* [Task directions]: For the data below, restate word for word only the lines from the line containing "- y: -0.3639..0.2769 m" through the line containing "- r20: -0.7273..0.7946", both ends included.

* [Collected material]:
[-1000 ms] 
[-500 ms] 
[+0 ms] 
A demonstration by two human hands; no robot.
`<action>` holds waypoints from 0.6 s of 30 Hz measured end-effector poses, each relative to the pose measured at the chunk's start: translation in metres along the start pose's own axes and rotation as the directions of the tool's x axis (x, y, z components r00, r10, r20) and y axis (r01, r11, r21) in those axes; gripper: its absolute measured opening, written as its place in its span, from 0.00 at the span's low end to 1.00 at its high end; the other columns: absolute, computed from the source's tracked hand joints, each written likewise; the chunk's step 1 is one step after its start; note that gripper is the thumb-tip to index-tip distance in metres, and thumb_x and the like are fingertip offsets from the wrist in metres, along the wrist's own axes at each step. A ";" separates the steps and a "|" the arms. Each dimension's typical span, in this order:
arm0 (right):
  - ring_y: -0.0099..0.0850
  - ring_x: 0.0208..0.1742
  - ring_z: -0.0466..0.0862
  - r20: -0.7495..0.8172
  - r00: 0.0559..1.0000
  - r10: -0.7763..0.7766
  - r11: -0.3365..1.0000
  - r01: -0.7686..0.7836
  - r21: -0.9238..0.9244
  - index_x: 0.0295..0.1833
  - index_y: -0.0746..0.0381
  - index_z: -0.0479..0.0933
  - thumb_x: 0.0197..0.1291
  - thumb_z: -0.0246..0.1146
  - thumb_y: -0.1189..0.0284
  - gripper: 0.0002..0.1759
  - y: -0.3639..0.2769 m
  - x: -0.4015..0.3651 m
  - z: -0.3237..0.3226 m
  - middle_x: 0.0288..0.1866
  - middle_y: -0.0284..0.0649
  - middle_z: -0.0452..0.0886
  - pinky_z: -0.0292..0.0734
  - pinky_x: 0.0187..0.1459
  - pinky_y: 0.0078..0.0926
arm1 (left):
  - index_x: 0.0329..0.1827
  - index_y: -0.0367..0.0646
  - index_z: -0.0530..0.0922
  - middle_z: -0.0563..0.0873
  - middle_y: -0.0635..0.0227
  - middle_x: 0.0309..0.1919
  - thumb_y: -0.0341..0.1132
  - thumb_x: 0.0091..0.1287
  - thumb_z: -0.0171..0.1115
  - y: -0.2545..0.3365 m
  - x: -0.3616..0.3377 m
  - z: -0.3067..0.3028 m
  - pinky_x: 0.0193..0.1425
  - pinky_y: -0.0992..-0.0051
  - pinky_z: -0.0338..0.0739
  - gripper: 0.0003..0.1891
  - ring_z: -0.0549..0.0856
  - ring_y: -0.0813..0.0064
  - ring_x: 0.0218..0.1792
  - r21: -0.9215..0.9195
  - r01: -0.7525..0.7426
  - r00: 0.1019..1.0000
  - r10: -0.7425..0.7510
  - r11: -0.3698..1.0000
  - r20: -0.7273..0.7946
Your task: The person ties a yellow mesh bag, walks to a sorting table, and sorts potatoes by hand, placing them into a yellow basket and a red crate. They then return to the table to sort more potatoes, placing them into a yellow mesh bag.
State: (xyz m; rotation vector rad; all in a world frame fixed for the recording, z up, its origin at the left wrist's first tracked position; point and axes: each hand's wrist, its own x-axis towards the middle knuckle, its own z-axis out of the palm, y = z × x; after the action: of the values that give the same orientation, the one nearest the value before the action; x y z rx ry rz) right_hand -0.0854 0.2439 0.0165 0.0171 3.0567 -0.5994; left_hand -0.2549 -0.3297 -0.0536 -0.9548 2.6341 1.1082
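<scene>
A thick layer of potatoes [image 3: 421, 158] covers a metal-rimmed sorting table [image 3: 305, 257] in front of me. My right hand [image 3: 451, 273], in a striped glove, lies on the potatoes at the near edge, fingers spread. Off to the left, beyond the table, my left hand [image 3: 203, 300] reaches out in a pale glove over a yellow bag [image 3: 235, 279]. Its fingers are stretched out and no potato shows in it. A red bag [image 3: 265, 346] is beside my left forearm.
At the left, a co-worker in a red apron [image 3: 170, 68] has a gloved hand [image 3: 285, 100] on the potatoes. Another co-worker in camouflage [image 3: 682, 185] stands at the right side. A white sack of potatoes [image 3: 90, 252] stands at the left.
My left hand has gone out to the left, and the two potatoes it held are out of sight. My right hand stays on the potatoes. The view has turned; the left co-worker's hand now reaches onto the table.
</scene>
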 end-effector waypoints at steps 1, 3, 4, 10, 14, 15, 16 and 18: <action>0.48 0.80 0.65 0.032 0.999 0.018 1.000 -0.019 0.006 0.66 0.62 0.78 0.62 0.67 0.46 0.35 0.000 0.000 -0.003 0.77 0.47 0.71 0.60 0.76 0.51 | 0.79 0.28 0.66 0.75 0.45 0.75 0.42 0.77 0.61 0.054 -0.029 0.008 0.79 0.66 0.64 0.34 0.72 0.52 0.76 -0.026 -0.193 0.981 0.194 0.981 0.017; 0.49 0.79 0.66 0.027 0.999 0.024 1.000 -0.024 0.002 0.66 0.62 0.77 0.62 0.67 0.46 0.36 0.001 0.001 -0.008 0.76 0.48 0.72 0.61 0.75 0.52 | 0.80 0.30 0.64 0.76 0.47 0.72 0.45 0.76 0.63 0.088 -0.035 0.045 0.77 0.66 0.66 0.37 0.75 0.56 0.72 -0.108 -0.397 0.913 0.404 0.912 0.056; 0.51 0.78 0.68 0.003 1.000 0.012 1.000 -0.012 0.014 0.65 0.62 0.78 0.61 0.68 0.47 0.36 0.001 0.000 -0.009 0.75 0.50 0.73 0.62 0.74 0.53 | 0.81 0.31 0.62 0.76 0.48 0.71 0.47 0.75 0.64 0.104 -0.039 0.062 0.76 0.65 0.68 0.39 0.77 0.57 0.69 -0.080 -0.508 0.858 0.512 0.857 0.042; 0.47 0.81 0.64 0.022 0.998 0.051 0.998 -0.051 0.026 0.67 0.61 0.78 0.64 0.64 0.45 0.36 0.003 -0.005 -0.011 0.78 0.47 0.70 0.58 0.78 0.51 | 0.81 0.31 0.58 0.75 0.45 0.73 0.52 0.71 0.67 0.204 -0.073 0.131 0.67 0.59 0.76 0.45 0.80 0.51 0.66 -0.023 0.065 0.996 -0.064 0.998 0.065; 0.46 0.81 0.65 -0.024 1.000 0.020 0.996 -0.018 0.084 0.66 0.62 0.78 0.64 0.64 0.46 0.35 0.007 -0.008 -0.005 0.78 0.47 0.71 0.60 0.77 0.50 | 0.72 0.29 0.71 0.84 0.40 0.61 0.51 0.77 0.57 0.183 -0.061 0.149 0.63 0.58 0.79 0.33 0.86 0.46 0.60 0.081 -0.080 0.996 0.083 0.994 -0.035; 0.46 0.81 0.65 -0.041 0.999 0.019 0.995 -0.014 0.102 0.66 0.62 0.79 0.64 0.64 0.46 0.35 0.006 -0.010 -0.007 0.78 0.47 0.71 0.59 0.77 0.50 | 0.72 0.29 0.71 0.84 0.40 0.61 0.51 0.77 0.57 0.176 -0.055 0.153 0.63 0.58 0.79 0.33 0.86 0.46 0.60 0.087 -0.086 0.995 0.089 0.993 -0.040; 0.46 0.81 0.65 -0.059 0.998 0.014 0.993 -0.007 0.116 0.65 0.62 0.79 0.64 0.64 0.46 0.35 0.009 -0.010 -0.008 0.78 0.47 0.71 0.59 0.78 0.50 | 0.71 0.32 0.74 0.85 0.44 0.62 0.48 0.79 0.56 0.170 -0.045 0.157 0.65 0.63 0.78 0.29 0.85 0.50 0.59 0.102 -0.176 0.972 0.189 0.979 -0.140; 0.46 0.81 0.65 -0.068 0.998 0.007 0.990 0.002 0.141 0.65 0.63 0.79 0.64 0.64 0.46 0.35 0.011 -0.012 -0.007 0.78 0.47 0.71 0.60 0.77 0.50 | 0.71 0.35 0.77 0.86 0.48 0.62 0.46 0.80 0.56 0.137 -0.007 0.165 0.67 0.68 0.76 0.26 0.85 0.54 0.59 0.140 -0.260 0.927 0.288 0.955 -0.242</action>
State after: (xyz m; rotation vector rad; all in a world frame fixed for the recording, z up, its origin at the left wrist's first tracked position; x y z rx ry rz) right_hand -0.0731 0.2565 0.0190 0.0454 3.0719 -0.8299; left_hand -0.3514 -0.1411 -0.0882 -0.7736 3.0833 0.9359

* [Result of this task]:
  - y: -0.3639..0.2769 m
  - x: -0.4015..0.3651 m
  - z: -0.3237..0.3226 m
  - middle_x: 0.0288..0.1866
  - middle_y: -0.0284..0.0649
  - middle_z: -0.0452..0.0886
  - pinky_z: -0.0292..0.0734
  - pinky_x: 0.0187..0.1459
  - pinky_y: 0.0078..0.0926
arm1 (left):
  - index_x: 0.0329..0.1827
  - index_y: -0.0367..0.0646
  - index_z: -0.0530..0.0922
  - middle_z: -0.0563..0.0873
  - middle_y: -0.0635..0.0227
  - middle_x: 0.0309..0.1919
  - thumb_y: -0.0341..0.1132
  - thumb_x: 0.0091..0.1287
  - thumb_z: -0.0171..0.1115
  - y: -0.2545..0.3365 m
  - x: -0.3616..0.3377 m
  - z: -0.3067..0.3028 m
  - pinky_x: 0.0193..0.1425
  - pinky_y: -0.0992..-0.0051
  - pinky_z: -0.0338..0.0739
  - gripper: 0.0003..0.1891
  - ring_z: -0.0549..0.0856
  - ring_y: -0.0813..0.0064
  - ring_x: 0.0218..0.1792
  - r21: -0.9215..0.9195
  - r01: -0.7525..0.7426
  - r00: 0.1019..1.0000
  - r10: -0.7425..0.7510
  - r11: -0.3698..1.0000
  - r20: -0.7273..0.7946

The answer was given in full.